OE 2019: “As empresas e os turistas não votam”

Por a 28 de Outubro de 2018 as 21:12

“O Turismo tem sido de facto um sector que tem ajudado e muito a economia portuguesa a retomar o seu crescimento”. Foi com estas palavras que o presidente da Confederação do Turismo de Portugal (CTP), Francisco Calheiros, começou por se dirigir aos vários empresários da Go4travel, grupo de agências de viagens com um volume de negócios perto dos 400 milhões de euros, que se reuniram em Coimbra, este último fim-de-semana.

O presidente da CTP relembrou que é o Turismo que “todos os anos tem contribuído com 40 a 50 mil postos de trabalho”, mas também é graças ao saldo positivo do Turismo que o saldo da balança comercial portuguesa é também positivo. “Para quem já ouviu críticas de que o Turismo não é sustentável, hoje é exactamente o contrário, a economia portuguesa não é sustentável sem o Turismo”.

Perante estes números, Francisco Calheiros recordou que o Orçamento de Estado para 2019 não prevê qualquer medida que beneficie as empresas e o Turismo, tendo o Governo optado por beneficiar “sem qualquer espécie de crítica, os eleitores pensionistas e funcionários públicos”, que representam mais de dois milhões de eleitores. O presidente da CTP salientou que são as empresas que criam emprego e não o Governo, mas “as empresas não votam. Como as empresas não votam e os turistas também não, quando se está a discutir o Orçamento de Estado é como que estar a falar com a parede”.

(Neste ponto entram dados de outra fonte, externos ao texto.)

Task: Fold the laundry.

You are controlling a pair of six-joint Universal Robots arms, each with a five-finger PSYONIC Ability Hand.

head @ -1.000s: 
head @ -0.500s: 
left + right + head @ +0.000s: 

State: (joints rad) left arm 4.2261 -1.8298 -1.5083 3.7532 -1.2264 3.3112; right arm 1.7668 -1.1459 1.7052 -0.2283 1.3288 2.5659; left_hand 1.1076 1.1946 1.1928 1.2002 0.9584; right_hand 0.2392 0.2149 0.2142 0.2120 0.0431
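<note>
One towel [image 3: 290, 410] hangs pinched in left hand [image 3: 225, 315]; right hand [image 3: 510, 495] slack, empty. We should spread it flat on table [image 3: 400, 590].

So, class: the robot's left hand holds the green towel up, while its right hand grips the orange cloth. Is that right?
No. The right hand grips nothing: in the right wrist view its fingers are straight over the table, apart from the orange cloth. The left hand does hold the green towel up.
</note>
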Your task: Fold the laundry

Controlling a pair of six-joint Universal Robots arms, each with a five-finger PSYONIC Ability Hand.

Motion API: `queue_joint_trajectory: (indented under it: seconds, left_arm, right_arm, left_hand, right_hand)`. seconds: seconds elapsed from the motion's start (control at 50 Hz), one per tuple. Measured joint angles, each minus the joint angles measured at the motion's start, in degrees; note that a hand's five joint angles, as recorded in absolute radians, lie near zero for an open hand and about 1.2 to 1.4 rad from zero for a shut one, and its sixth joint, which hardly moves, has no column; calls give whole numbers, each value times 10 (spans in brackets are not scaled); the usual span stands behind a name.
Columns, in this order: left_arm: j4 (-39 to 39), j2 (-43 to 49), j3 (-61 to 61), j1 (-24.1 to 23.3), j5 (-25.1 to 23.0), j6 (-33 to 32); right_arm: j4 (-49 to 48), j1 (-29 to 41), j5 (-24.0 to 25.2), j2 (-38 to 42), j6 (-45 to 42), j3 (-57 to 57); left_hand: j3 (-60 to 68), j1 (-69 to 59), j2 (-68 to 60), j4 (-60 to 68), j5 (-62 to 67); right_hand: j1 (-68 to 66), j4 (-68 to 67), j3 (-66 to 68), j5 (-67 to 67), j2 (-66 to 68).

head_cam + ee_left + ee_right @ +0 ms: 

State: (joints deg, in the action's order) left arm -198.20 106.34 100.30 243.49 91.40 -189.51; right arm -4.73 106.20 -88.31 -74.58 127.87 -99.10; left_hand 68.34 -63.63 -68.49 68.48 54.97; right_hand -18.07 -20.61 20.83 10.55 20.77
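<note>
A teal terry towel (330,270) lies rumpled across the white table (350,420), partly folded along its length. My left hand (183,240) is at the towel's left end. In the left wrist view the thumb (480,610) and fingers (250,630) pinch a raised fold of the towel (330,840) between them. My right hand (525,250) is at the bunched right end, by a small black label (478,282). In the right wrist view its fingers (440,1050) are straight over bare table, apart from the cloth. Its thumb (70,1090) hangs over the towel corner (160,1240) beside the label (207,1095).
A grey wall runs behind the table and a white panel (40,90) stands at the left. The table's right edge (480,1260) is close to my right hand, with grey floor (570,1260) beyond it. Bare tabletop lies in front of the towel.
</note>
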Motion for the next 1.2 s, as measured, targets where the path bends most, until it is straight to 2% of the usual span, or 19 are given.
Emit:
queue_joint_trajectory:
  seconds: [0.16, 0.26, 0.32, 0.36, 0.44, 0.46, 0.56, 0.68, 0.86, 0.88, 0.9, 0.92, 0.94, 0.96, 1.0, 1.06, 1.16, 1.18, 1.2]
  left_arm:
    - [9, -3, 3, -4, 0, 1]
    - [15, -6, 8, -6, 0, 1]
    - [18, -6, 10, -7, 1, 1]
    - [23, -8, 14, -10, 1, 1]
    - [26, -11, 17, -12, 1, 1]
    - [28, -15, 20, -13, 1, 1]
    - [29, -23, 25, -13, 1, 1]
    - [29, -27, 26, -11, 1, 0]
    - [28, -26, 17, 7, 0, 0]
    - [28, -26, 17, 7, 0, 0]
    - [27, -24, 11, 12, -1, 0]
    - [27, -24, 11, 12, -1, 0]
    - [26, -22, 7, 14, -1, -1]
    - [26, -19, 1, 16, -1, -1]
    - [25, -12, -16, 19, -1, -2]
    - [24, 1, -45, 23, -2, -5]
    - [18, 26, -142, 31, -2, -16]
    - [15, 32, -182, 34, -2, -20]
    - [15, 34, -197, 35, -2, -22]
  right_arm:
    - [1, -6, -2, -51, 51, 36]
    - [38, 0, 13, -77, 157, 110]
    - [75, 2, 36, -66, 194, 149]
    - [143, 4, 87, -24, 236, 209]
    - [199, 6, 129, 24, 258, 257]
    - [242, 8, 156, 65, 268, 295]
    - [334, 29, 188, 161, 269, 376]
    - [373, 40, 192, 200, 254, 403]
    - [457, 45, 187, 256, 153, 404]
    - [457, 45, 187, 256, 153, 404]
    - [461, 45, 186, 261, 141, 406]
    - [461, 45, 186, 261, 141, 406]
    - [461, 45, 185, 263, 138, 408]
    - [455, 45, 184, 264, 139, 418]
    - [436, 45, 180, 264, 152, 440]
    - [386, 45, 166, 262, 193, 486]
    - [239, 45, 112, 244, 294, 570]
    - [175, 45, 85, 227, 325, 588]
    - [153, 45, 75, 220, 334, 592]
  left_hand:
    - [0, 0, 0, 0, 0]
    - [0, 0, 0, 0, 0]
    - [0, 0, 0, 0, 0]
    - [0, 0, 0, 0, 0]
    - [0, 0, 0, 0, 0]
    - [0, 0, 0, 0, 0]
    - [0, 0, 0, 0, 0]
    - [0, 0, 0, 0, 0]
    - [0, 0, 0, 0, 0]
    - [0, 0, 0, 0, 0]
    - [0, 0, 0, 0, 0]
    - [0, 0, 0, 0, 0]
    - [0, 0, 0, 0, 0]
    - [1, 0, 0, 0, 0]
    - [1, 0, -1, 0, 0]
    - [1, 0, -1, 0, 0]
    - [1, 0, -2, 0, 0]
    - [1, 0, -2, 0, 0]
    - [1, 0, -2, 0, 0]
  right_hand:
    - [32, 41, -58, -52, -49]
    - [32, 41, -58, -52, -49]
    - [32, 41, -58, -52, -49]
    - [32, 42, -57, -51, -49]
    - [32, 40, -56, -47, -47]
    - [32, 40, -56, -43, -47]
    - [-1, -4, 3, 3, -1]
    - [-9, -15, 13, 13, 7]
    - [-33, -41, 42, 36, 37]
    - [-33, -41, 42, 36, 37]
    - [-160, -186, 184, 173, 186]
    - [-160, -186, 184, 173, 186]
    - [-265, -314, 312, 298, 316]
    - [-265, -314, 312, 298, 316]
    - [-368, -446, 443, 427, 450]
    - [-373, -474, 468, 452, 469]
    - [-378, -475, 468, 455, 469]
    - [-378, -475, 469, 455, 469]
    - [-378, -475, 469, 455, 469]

Além da ausência de medidas no OE, Francisco Calheiros frisou que o Turismo tem vários desafios pela frente, numa altura em que se torna notório o abrandamento do seu crescimento, um dos quais o futuro aeroporto do Montijo. “O aeroporto [de Lisboa] esgotou. É a nossa principal prioridade e as notícias que temos não são boas. Se tudo tivesse corrido bem, teríamos o Montijo a funcionar em 2022. As coisas não correram bem e provavelmente já estamos a resvalar para 2023 e penso que as coisas ainda se vão complicar mais”, alerta Francisco Calheiros. “O acordo com a Força Aérea não está fechado, o impacto da sustentabilidade também não, as contrapartidas camarárias também não e o acordo coma Vinci também não, portanto estou muito pessimista em relação ao aeroporto”, advertiu o presidente da CTP, frisando que esta é “a principal prioridade” da Confederação.